Friday, October 8, 2010

Top vs Sample

There was a question raised in my team's discussion forum as to which one of these is better to use to get a sample of the data? There were different kinds of suggestions from various online forums, but none had the reason behind why one is better than the other.
I read through TD documentation and this is what I put forth to my group:

1. The system evaluates the top n operator after all other clauses in the SELECT request have been evaluated. (So, I think it doesn’t help in data processing time. Must only affect the I/O time)
2. It gives the ranked result only when you specify order by clause. So, If you don’t specify order by, results can be any n rows.

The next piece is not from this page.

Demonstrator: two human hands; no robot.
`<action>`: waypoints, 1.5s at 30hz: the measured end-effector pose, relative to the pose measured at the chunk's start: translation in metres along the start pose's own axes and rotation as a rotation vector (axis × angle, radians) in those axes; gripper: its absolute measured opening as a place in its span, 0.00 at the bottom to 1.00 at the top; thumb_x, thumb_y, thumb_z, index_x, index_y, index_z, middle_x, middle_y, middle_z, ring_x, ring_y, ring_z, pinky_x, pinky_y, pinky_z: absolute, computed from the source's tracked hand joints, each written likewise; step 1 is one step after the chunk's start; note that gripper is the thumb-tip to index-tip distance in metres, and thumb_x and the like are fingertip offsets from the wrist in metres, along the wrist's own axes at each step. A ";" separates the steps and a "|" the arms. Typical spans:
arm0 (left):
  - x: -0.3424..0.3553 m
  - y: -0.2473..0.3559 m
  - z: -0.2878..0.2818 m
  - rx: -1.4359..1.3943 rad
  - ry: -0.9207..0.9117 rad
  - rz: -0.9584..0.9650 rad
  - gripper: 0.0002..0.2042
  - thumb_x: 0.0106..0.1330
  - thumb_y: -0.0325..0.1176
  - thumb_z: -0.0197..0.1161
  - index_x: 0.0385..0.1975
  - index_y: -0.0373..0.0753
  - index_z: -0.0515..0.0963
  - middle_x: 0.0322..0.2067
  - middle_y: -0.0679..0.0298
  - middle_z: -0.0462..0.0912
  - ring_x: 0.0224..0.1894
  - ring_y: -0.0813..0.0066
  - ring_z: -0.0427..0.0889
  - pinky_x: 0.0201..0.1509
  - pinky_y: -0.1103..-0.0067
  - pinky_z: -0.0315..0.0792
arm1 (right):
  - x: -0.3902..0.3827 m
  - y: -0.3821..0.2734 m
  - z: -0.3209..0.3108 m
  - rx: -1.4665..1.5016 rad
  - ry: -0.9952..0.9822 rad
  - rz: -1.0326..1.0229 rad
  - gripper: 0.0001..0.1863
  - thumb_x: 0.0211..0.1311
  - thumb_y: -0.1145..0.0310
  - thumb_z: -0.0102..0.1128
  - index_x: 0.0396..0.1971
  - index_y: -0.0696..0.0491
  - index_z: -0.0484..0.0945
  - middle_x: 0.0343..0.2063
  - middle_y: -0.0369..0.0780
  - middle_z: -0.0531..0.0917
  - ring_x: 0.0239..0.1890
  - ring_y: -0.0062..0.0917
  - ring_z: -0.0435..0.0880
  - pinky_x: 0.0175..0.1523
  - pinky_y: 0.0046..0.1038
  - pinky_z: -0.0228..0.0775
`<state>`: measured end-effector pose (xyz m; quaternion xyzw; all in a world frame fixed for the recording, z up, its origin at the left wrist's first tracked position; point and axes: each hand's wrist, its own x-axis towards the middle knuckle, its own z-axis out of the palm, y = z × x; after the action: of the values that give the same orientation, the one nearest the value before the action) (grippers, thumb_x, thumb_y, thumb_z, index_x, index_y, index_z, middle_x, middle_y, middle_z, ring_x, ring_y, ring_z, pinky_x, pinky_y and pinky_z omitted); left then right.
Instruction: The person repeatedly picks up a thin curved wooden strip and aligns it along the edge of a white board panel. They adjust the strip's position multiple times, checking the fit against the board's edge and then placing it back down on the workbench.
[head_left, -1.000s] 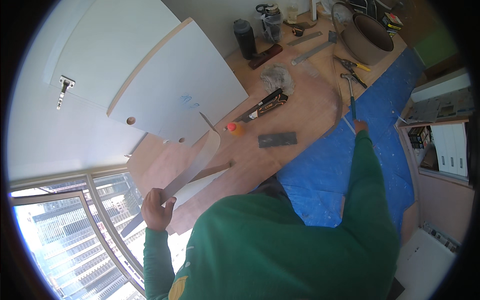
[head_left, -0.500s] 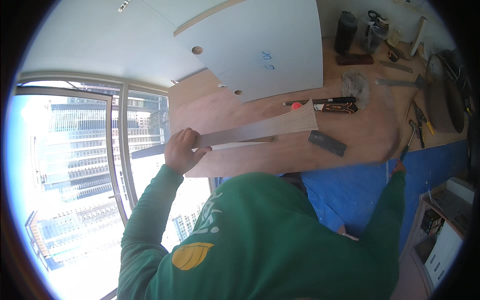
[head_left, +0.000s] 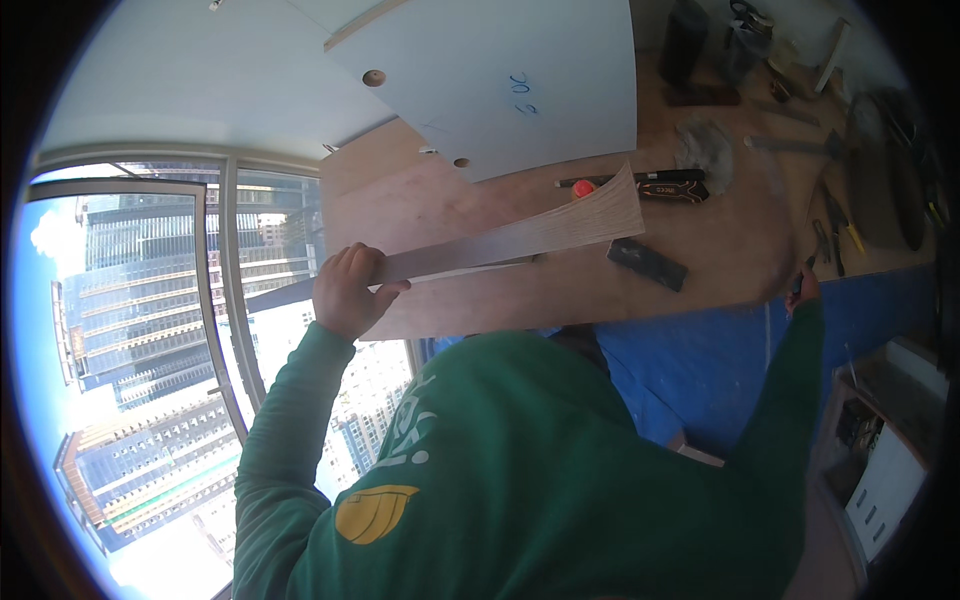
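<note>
My left hand is closed around a long, thin wood-grain strip. The strip slants across the bench, and its wider, pale end curves up over the right part of the bench. At the far right my right hand, small and partly hidden by its sleeve, is closed on a dark-handled hand tool at the bench edge. Below the strip's wide end lies a dark rectangular block. Just behind that end are an orange-and-black utility knife, a slim black tool and a red round object.
A large white panel with round holes rests over the back of the wooden bench. Pliers, a steel square, a dark bottle and a crumpled plastic bag sit at right. Blue sheeting hangs in front; windows stand left.
My right hand has moved up to the tool's dark handle at the bench edge and closed on it. My left hand keeps its hold on the strip. The view has shifted slightly.
</note>
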<state>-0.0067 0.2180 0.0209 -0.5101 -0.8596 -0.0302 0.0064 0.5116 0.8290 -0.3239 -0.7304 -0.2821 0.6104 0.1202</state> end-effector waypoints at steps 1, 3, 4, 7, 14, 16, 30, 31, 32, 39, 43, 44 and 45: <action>0.003 -0.002 0.002 -0.006 -0.003 0.005 0.25 0.54 0.54 0.76 0.35 0.38 0.77 0.29 0.62 0.78 0.34 0.57 0.82 0.40 0.65 0.74 | -0.001 -0.006 0.001 0.080 0.013 -0.057 0.28 0.55 0.46 0.75 0.50 0.46 0.78 0.31 0.35 0.75 0.24 0.23 0.72 0.26 0.26 0.66; 0.007 -0.004 0.004 -0.012 -0.007 0.011 0.25 0.55 0.54 0.76 0.35 0.38 0.77 0.30 0.62 0.79 0.34 0.58 0.82 0.40 0.65 0.74 | -0.006 -0.016 0.005 0.232 0.028 -0.172 0.26 0.58 0.48 0.76 0.50 0.46 0.78 0.32 0.36 0.76 0.25 0.23 0.73 0.27 0.26 0.67; 0.008 -0.004 0.005 -0.013 -0.007 0.013 0.25 0.55 0.55 0.76 0.35 0.38 0.77 0.30 0.62 0.79 0.34 0.58 0.82 0.40 0.65 0.74 | -0.011 -0.018 0.009 0.256 0.037 -0.150 0.24 0.60 0.49 0.75 0.48 0.47 0.78 0.33 0.36 0.77 0.25 0.23 0.73 0.27 0.26 0.68; 0.007 -0.004 0.006 -0.029 0.003 0.018 0.25 0.56 0.56 0.74 0.36 0.39 0.78 0.30 0.63 0.79 0.34 0.58 0.82 0.40 0.65 0.74 | -0.027 -0.012 0.023 0.310 0.059 -0.194 0.18 0.65 0.53 0.71 0.45 0.49 0.79 0.33 0.35 0.78 0.26 0.24 0.76 0.28 0.27 0.69; 0.006 0.002 -0.010 -0.107 -0.055 0.031 0.22 0.63 0.53 0.70 0.41 0.39 0.79 0.32 0.62 0.80 0.37 0.57 0.82 0.43 0.64 0.73 | -0.159 0.024 0.071 0.247 0.140 -0.654 0.17 0.71 0.60 0.64 0.49 0.58 0.77 0.27 0.35 0.76 0.26 0.24 0.79 0.30 0.27 0.70; 0.012 -0.005 -0.017 -0.171 -0.097 0.094 0.20 0.66 0.50 0.68 0.45 0.38 0.79 0.35 0.60 0.81 0.40 0.56 0.82 0.44 0.64 0.74 | -0.225 0.031 0.089 0.327 0.131 -0.831 0.17 0.72 0.61 0.62 0.51 0.58 0.75 0.25 0.35 0.75 0.25 0.23 0.78 0.29 0.27 0.68; 0.018 -0.105 -0.029 -0.326 -0.220 0.744 0.37 0.65 0.33 0.69 0.75 0.44 0.63 0.71 0.53 0.67 0.57 0.49 0.79 0.62 0.61 0.76 | -0.587 0.105 0.211 0.416 -0.192 -1.279 0.26 0.80 0.42 0.46 0.44 0.54 0.74 0.20 0.35 0.71 0.15 0.21 0.68 0.21 0.23 0.62; 0.016 -0.111 -0.029 -0.354 -0.216 0.764 0.37 0.65 0.32 0.69 0.75 0.44 0.62 0.71 0.52 0.67 0.56 0.48 0.80 0.61 0.61 0.76 | -0.611 0.118 0.226 0.312 -0.169 -1.203 0.25 0.81 0.43 0.46 0.42 0.53 0.74 0.20 0.35 0.72 0.16 0.20 0.68 0.20 0.22 0.61; 0.014 -0.116 -0.029 -0.382 -0.215 0.782 0.38 0.65 0.31 0.69 0.76 0.44 0.62 0.70 0.52 0.68 0.55 0.48 0.80 0.61 0.61 0.76 | -0.635 0.129 0.240 0.213 -0.147 -1.119 0.25 0.81 0.44 0.47 0.41 0.53 0.75 0.21 0.34 0.73 0.16 0.18 0.69 0.20 0.21 0.61; -0.009 -0.153 -0.018 -0.402 -0.184 0.776 0.35 0.65 0.27 0.65 0.75 0.48 0.66 0.47 0.53 0.79 0.39 0.53 0.84 0.42 0.64 0.81 | -0.668 0.165 0.361 -0.112 -0.245 -0.616 0.21 0.81 0.51 0.50 0.33 0.53 0.76 0.20 0.32 0.72 0.18 0.14 0.67 0.21 0.20 0.58; -0.015 -0.156 -0.016 -0.400 -0.133 0.795 0.31 0.66 0.27 0.63 0.72 0.49 0.71 0.35 0.57 0.77 0.27 0.56 0.82 0.32 0.64 0.79 | -0.638 0.158 0.381 -0.293 -0.066 -0.736 0.23 0.80 0.50 0.50 0.32 0.55 0.75 0.19 0.34 0.73 0.20 0.17 0.68 0.22 0.25 0.59; -0.016 -0.156 -0.015 -0.404 -0.120 0.799 0.30 0.67 0.27 0.63 0.71 0.49 0.72 0.33 0.58 0.76 0.24 0.56 0.81 0.30 0.64 0.78 | -0.633 0.156 0.381 -0.332 -0.017 -0.773 0.23 0.80 0.50 0.50 0.32 0.55 0.75 0.19 0.34 0.73 0.20 0.18 0.68 0.22 0.26 0.60; -0.016 -0.158 -0.015 -0.417 -0.118 0.801 0.29 0.67 0.27 0.63 0.71 0.49 0.72 0.33 0.58 0.75 0.24 0.57 0.81 0.30 0.64 0.78 | -0.632 0.155 0.381 -0.361 0.013 -0.755 0.24 0.80 0.50 0.50 0.31 0.56 0.75 0.19 0.35 0.73 0.20 0.19 0.70 0.23 0.27 0.61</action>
<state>-0.1378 0.1274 0.0277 -0.7937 -0.5688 -0.1685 -0.1343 0.1263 0.2861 0.0302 -0.5890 -0.6316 0.4595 0.2072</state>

1. SAMPLE clause comes with a keyword ‘RANDOMIZED ALLOCATION’ that specifies whether retrieved rows are sampled randomly across the amps or proportionate to the number of qualified rows per AMP. Proportional allocation is default.
2. SAMPLE also operates on the evaluated output. Hence, it does not improve query processing time.

My inference:
Comparing TOP and SAMPLE, as both execute the query completely, it is better to use TOP(without order by) because we will not provide the system an overhead of getting proportional output from each amp.

Just couple more interesting finds about TOP vs RANK:
1. The QUALIFY clause with the RANK or ROW_NUMBER ordered analytical functions returns the same results as the TOP n operator.
2. For best performance, use the TOP option instead of the QUALIFY clause with RANK or ROW_NUMBER. In best-case scenarios, the TOP option provides better performance; in worst-case scenarios, the TOP option provides equivalent performance

Hope this helps!